Но если – «СОСИКО», значит здесь – не «старая большевичка».
Что-то другое.
Случилось НЕЧТО, спровоцировавшее суицид, именно в 1992 году.
Шестнадцать лет назад.
Шестнадцать.
Ушла из жизни в год рождения внучки? Антонине, внучке, шестнадцать, родилась в 92-м.
И что? При чем здесь внучка. Идиот.
Марат Антонович взял старт, по его же словам, «самозабвенного превращения себя в недочеловека» в сорок девять лет, то есть… в 1992…
Шестнадцать лет назад!
До этого не пил сорок девять лет.
Сорок девять!!
А теперь – «ни дня без строчки».
1992 год.
Что за год такой – первый год без советской власти?
Сын.
Сын Антон в 92-м пошел в первый класс…
И опять-таки – что из этого? Еще раз идиот.
В 92-м инсульт у главы дома. Понятно: ушла из жизни жена, с которой прожил… сколько?
От тысячи девятисот девяносто двух отнять тысячу девятьсот тридцать восемь… пятьдесят четыре года!
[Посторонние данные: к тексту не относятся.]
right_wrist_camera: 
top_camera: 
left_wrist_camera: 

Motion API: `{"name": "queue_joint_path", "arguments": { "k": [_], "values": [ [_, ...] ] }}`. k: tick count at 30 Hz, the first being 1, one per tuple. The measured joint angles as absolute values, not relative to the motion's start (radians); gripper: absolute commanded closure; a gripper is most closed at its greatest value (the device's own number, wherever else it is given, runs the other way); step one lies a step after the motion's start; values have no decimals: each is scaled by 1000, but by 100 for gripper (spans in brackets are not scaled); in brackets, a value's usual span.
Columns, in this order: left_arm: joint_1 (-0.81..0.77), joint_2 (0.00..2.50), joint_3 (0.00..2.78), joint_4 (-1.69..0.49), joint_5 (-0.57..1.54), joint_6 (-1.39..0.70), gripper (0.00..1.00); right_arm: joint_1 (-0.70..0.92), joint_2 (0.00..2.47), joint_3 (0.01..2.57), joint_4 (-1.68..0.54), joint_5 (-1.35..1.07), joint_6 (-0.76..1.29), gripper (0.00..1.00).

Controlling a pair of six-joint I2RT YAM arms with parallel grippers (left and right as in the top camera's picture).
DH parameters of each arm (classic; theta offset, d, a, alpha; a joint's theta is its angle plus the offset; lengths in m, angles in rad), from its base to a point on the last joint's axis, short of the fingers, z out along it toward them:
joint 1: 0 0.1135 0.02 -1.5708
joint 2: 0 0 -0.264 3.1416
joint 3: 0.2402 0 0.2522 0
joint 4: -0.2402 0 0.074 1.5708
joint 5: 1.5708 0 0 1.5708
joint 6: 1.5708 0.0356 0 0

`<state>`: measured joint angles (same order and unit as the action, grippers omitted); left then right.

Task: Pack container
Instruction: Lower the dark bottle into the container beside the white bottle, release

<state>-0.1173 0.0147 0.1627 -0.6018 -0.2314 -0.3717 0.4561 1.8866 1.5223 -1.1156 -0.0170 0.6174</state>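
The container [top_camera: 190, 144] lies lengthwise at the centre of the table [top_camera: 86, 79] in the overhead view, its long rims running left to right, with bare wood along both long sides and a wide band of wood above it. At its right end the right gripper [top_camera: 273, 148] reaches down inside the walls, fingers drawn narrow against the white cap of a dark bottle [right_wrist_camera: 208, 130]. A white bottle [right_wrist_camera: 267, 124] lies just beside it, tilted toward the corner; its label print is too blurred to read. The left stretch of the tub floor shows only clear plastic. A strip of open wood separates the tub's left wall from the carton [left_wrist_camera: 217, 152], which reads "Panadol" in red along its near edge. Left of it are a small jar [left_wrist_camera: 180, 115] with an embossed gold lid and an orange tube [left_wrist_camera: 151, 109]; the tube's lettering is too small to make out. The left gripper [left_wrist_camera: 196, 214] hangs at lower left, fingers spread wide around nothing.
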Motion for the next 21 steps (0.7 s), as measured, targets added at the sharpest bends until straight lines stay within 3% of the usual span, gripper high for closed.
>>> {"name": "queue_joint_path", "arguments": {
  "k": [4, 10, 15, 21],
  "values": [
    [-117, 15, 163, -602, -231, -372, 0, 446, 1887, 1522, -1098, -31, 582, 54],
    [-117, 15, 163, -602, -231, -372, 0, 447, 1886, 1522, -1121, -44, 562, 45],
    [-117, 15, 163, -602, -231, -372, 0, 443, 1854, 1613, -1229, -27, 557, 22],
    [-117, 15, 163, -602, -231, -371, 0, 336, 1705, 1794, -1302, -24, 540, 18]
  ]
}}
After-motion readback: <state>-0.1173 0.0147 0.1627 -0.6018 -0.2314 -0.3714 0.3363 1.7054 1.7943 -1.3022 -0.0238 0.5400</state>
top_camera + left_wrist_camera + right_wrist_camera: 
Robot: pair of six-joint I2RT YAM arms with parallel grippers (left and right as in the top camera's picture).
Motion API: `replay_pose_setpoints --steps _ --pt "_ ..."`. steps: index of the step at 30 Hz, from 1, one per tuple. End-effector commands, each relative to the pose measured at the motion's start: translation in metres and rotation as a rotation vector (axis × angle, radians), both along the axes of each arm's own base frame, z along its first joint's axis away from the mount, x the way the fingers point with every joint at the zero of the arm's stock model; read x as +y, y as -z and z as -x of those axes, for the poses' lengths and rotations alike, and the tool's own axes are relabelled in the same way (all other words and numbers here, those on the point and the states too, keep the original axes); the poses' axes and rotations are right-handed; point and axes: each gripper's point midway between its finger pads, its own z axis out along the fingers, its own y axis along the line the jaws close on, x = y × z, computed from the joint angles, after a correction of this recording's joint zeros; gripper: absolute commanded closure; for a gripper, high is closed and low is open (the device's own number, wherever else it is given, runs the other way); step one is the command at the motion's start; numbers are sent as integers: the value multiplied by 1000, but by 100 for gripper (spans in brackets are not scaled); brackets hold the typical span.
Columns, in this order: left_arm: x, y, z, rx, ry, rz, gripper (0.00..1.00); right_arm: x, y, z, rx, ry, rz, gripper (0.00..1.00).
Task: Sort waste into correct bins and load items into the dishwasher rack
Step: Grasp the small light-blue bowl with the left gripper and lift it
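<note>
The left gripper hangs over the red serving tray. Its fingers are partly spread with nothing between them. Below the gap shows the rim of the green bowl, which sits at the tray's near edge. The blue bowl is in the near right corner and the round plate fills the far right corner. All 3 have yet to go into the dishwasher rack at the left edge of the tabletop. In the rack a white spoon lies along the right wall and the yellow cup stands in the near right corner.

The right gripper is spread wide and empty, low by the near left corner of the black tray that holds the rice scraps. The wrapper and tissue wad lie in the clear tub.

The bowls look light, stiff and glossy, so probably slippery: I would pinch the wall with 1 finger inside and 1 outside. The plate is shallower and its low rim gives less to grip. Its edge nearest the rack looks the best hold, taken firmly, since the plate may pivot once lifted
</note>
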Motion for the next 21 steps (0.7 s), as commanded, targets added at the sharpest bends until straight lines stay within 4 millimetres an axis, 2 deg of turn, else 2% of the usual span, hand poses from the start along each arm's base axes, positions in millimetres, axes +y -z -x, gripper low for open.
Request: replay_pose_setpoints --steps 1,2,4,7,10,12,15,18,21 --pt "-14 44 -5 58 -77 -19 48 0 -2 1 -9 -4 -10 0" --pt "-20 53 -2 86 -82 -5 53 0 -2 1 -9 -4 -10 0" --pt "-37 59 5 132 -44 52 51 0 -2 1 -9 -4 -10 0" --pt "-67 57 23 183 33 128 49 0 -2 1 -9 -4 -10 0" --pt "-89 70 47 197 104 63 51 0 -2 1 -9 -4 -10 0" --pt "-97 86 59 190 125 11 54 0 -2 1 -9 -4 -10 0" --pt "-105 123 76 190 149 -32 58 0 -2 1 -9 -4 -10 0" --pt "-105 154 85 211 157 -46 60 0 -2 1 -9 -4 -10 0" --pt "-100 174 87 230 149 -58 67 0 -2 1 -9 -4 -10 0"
И с тех пор ни разу не посетить могилу жены?!
И что? Не хочет бередить память, боится умереть: девяносто лет человеку.
Дочь Надежда родилась в 1953-м, в год смерти «Сосико», через десять лет после Марата.
Антон родился в 86-м, когда…
– Совсем из ума выжил: «скорую» ему подавай, опять умирает, видите ли. – Неожиданно возникший Марат Антонович нетвердой походкой подошел к столу, взял мобильный телефон, набрал две цифры.
Мерин вздрогнул.
– Антон Игоревич?
– Ну да, великий композитор, кто еще кроме него в нашем доме каждый день умирает? Не надоест человеку. А я сиднем при нем. «Скорая»? Это Люба? Любочка, Марат Твеленев. Давненько не беспокоил вас – сутки, кажется. Присылайте, мы опять помираем. Спасибо, солнышко. – Он в сердцах швырнул аппарат. – Сейчас приедет медицина, с умными лицами прослушают, вколят снотворное… Как на работу к нам: два дня перерыв – событие. Надоел всем до чертиков, я уже их диспетчеров по голосам узнаю.
– Девяносто лет все-таки. – Сева попытался взять сторону престарелого музыканта.
– Ага, девяносто, он и в сто будет живее всех живых, Ленин наш бессмертный. Сиди тут с ним сиделкой. Ладно, бог с ним совсем. – Он плеснул себе в бокал остатки коньяка. – Так на чем мы остановились, молодой человек?